There’s no one cone to hold all this ice cream
Cloud is just a starting point, though. One challenge is that corporate actions involves many players, said Satyan Patel, senior VP for global client development at Hong Kong Exchange. Stock markets like HKEX connect to depositories, custodian banks, securities brokers, data vendors and investment firms. And then you have the issuers themselves, whose announcements are often in the form of unstructured data (like text on a PDF). The good news is that, beyond firms’ own IT spend, the finance industry is gradually adopting new standards, like ISO 20022 for messaging. That will help reduce the amount of unstructured data.
However that still leaves a lot of data of questionable integrity out there, which defies manual processing. Francis Breackevelt, chief operations head for Asia at BNY Mellon, in Singapore, said the full range of new technology needs to be brought to the fore.
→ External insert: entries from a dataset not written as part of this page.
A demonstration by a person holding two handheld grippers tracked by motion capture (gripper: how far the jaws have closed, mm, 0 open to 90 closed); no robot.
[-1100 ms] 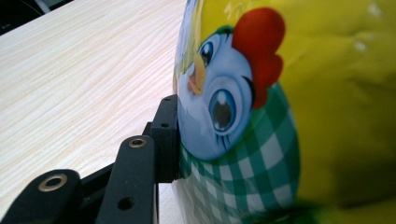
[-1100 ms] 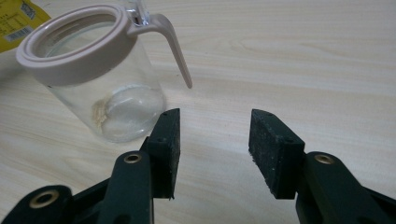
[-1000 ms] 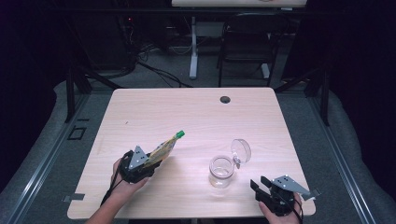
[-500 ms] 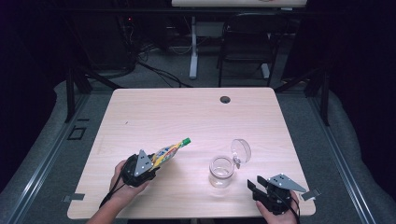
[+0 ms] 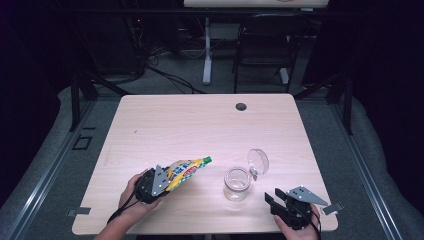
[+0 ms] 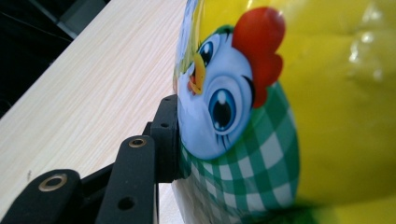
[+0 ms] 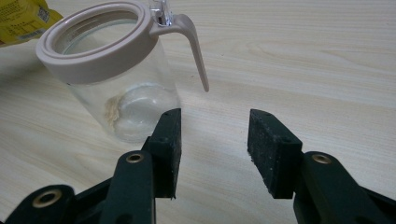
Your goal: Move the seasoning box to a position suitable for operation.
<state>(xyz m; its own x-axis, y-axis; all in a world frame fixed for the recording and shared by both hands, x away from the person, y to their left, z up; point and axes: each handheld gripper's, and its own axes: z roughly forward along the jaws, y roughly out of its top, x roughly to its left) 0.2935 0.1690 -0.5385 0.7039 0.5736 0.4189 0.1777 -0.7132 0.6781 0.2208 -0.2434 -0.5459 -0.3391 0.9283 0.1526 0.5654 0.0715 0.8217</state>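
Near the table's (image 5: 150, 120) front edge, our right gripper (image 5: 274, 201) waits, jaws spread and empty. Our left gripper (image 5: 162, 181) pinches the yellow pouch (image 5: 187, 170); we should tilt its green tip squarely over the open jar (image 5: 236, 183) toward front-right.

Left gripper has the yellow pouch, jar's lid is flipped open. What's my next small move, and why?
Probably swing the left gripper so the yellow pouch's green tip comes over the glass jar. The tip sits left of the jar's open mouth, its lid stands tilted back, and the right gripper, jaws open and empty, waits beside it.
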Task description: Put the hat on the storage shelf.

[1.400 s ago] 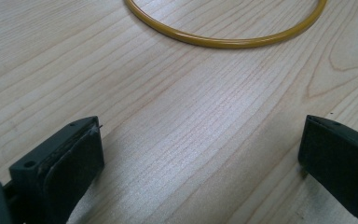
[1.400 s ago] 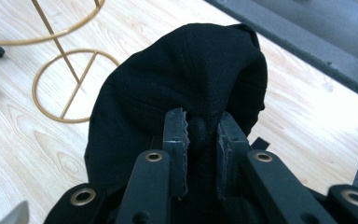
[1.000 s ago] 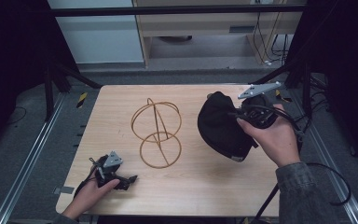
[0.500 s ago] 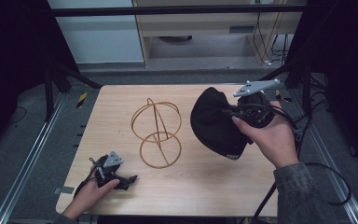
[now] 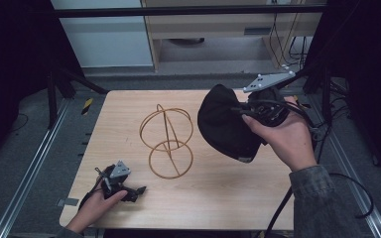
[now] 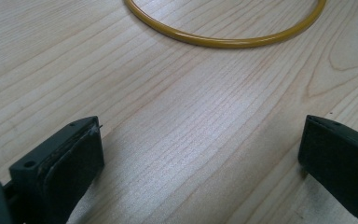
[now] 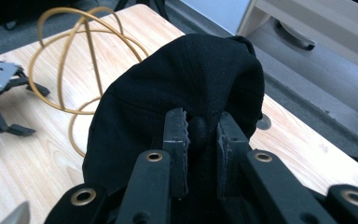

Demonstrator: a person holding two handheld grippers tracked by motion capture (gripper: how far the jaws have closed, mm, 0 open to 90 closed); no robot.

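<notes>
1. Clearly, the right hand-held gripper [image 7: 200, 135] has its jaws clamped on a pinch of fabric of the black cloth cap [image 5: 225, 124], which it holds in the air above the right half of the light wooden table [image 5: 218, 198].
2. Off at the near left corner of the table, the left hand-held gripper [image 5: 129, 191] rests low over the wood; in the left gripper view its jaws stand wide apart with bare wood between them.
3. Between the two stands the yellow wire hat stand [image 5: 166, 141], a round base ring with crossed hoops rising into a sphere; the cap hangs beside it, to its right and apart from it.
4. Judging by this, the step in hand is carrying the cap toward the stand. The next move calls for bringing the cap's opening over the top of the hoops and lowering it squarely, so that the light frame is not pushed over.
5. Hard to make out: the cap's brim and opening, since the dark fabric folds on itself. The left gripper view cuts the stand off to an arc of its base ring [image 6: 223, 39].
</notes>
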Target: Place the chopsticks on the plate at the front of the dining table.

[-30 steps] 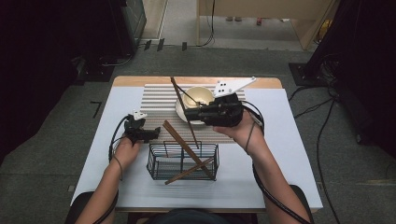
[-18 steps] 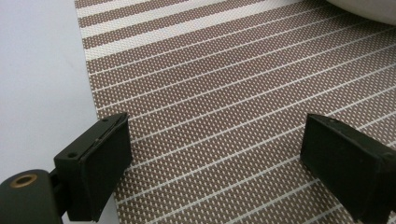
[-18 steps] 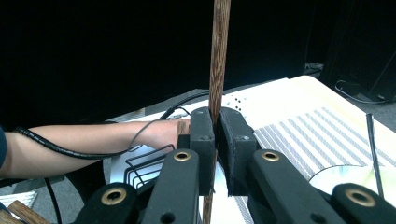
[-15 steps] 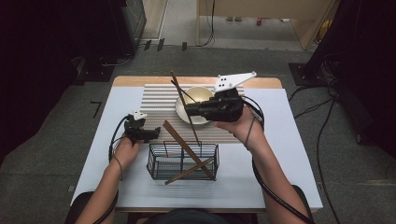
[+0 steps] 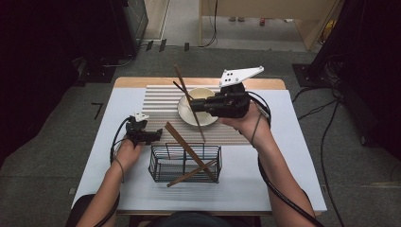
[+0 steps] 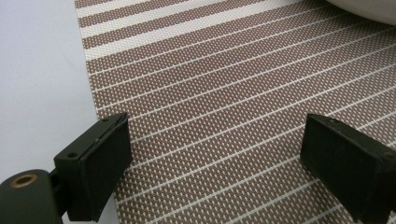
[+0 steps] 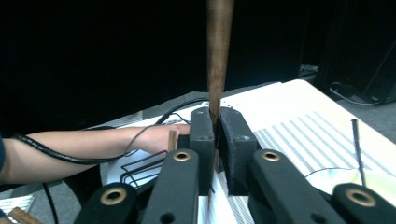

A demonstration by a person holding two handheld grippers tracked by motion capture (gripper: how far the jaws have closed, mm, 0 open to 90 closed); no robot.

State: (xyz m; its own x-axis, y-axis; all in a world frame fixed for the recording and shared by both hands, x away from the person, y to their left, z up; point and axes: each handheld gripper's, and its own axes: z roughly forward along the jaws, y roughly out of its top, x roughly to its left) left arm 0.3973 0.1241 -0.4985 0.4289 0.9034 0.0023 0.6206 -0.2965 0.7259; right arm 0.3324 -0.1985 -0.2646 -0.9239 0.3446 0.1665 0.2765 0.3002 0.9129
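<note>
My right gripper (image 5: 195, 106) hovers over the left rim of a cream bowl (image 5: 208, 94), jaws shut on a long brown chopstick (image 5: 181, 78) that slants from above the mat down toward the basket. In the right gripper view the chopstick (image 7: 219, 46) rises straight up from between the shut jaws of that gripper (image 7: 217, 119). A thin dark stick (image 7: 357, 144) leans in the bowl (image 7: 378, 179). A black wire basket (image 5: 185, 163) holds two brown chopsticks (image 5: 189, 150). My left gripper (image 5: 152, 137) rests open on the striped mat (image 6: 224, 84), nothing between its jaws (image 6: 215, 154).
The striped mat (image 5: 158, 101) lies on a white tabletop (image 5: 293, 156), with the basket near the front edge. Cables trail from both grippers. Dark floor, cables and furniture surround the table.
My right gripper has lifted a little with the chopstick in it, which now stands steeper. The left gripper has stayed where it was.
</note>
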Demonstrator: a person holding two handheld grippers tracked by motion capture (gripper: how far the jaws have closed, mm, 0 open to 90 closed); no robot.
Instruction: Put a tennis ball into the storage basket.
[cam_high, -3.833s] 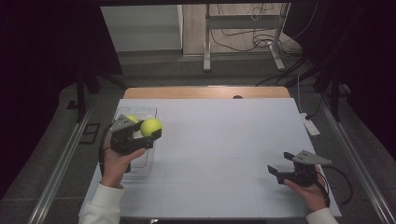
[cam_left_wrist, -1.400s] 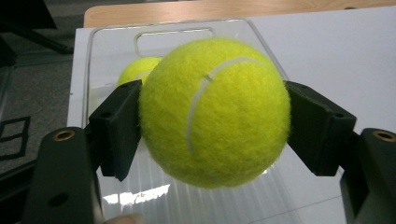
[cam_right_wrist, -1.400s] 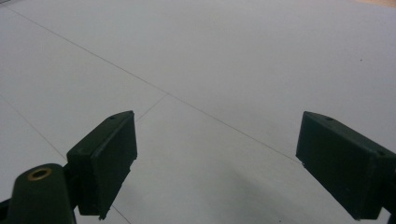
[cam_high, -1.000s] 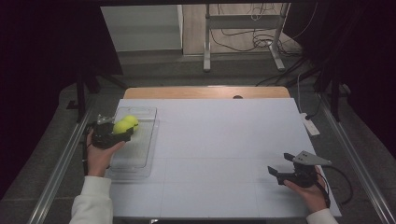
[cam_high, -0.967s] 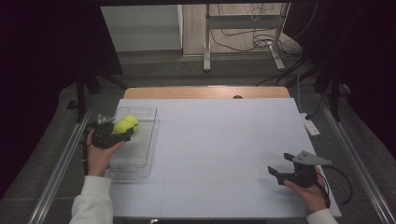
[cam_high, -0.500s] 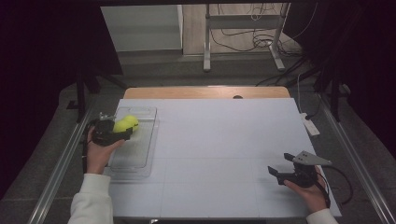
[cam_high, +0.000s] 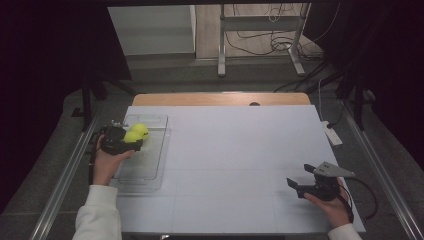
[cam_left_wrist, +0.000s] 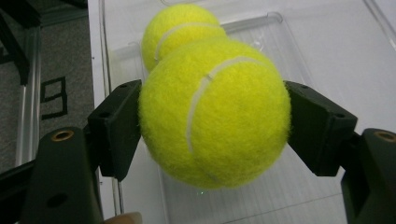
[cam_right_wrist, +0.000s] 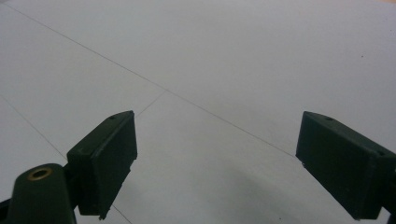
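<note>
A yellow tennis ball (cam_left_wrist: 215, 112) sits squeezed between the two black jaws of my left gripper (cam_left_wrist: 212, 126), which is shut on it. In the high view this gripper (cam_high: 127, 141) holds the ball (cam_high: 132, 136) over the far end of a clear plastic tray (cam_high: 145, 167) at the table's left. A second tennis ball (cam_left_wrist: 180, 28) lies in the tray (cam_left_wrist: 303, 42) just behind the held one, and in the high view it (cam_high: 141, 128) touches or nearly touches it. My right gripper (cam_high: 296, 185) rests open at the table's near right, with bare table between its jaws (cam_right_wrist: 215, 158).
The white table top (cam_high: 240, 145) carries thin grid lines. A white power strip (cam_high: 331, 134) lies at its right edge. Metal rails run along both sides, and a stand with cables is on the floor beyond the far edge.
Since the earliest frame my left gripper has carried the ball leftwards, from the tray's right side to over its far end. Over the last second it has barely shifted. The right gripper has stayed put.
</note>
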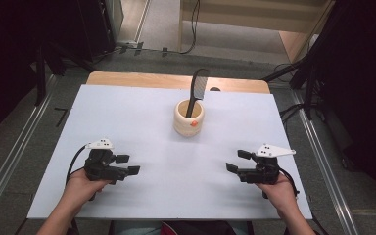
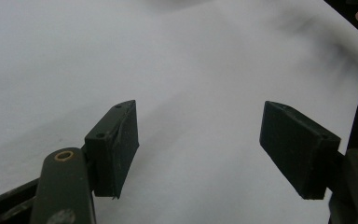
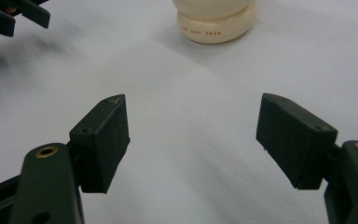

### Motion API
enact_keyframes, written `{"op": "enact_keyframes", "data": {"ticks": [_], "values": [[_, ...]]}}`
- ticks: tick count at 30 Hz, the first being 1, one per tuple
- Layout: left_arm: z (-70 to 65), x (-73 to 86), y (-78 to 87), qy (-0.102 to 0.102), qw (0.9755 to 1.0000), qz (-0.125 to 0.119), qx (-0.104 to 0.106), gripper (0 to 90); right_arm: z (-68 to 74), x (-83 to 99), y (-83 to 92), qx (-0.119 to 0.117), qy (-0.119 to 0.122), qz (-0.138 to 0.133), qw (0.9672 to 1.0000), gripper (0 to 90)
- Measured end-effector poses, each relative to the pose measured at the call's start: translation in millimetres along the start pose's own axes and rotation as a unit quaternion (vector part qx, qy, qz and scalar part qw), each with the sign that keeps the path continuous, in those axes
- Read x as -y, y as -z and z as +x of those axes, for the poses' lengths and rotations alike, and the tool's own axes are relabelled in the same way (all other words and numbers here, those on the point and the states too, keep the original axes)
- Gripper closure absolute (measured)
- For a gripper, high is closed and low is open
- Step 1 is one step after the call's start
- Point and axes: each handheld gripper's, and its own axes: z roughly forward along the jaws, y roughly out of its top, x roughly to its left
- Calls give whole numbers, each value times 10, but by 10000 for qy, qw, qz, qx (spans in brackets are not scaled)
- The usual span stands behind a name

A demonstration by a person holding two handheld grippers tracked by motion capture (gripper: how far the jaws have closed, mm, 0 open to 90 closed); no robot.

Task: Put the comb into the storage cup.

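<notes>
Both grippers rest low on the white counter (image 1: 127,117), each held in one hand, and both are empty. The left gripper (image 1: 127,164) sits at about eight o'clock on the counter, its jaws standing wide apart and pointing toward the middle. The left gripper view confirms bare white surface between the two black pads (image 2: 116,144). The right gripper (image 1: 237,161) sits at about four o'clock, jaws likewise wide apart with nothing between them, facing the left one.

The cup (image 1: 188,118), cream-coloured and round, stands upright just beyond the centre of the counter, toward twelve o'clock, well apart from both grippers. A black comb (image 1: 197,90) stands in it, handle end down, leaning against the rim toward one o'clock, with its toothed upper part well above the rim. In the right gripper view the base of the cup (image 3: 216,21) lies ahead at about twelve o'clock, slightly right of the line between the pads.

Judgement: no reach has begun; the comb and cup appear to be the items of work. The right gripper has the more direct line. To lift the comb cleanly, approach from above the rim, close on the flat spine rather than the teeth, and draw along the comb's own lean so that the cup is not tipped. The left gripper could steady the cup wall if it shifts.
</notes>
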Motion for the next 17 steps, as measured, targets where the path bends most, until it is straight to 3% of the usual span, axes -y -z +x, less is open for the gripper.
{"op": "enact_keyframes", "data": {"ticks": [17], "values": [[5, -5, -2, 4, 10000, -8, -2, 287, 2, 5, -8, 4, 6, 58, 10000, 226]]}}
Whereas for years, transaction processing was an evolutionary process, he thinks the industry is at a point of major change. From simple robotics to natural-language processing and other forms of artificial intelligence, firms are on the cusp of tackling the variety of corporate announcements. They are looking at distributed-ledger technology to enable industry-wide processing.
Corporate actions processing isn’t going to be solved like flipping a switch. It requires a critical mass of industry player involvement, guidance from regulators, confidence in the data, greater adoption of enabling tech like cloud, and successful implementation of A.I. Then all of that needs to be implemented to the extent great enough to bring processing costs down, a lot. But fintech is making possible the goal of automating corporate actions in a way that until now has been just a dream.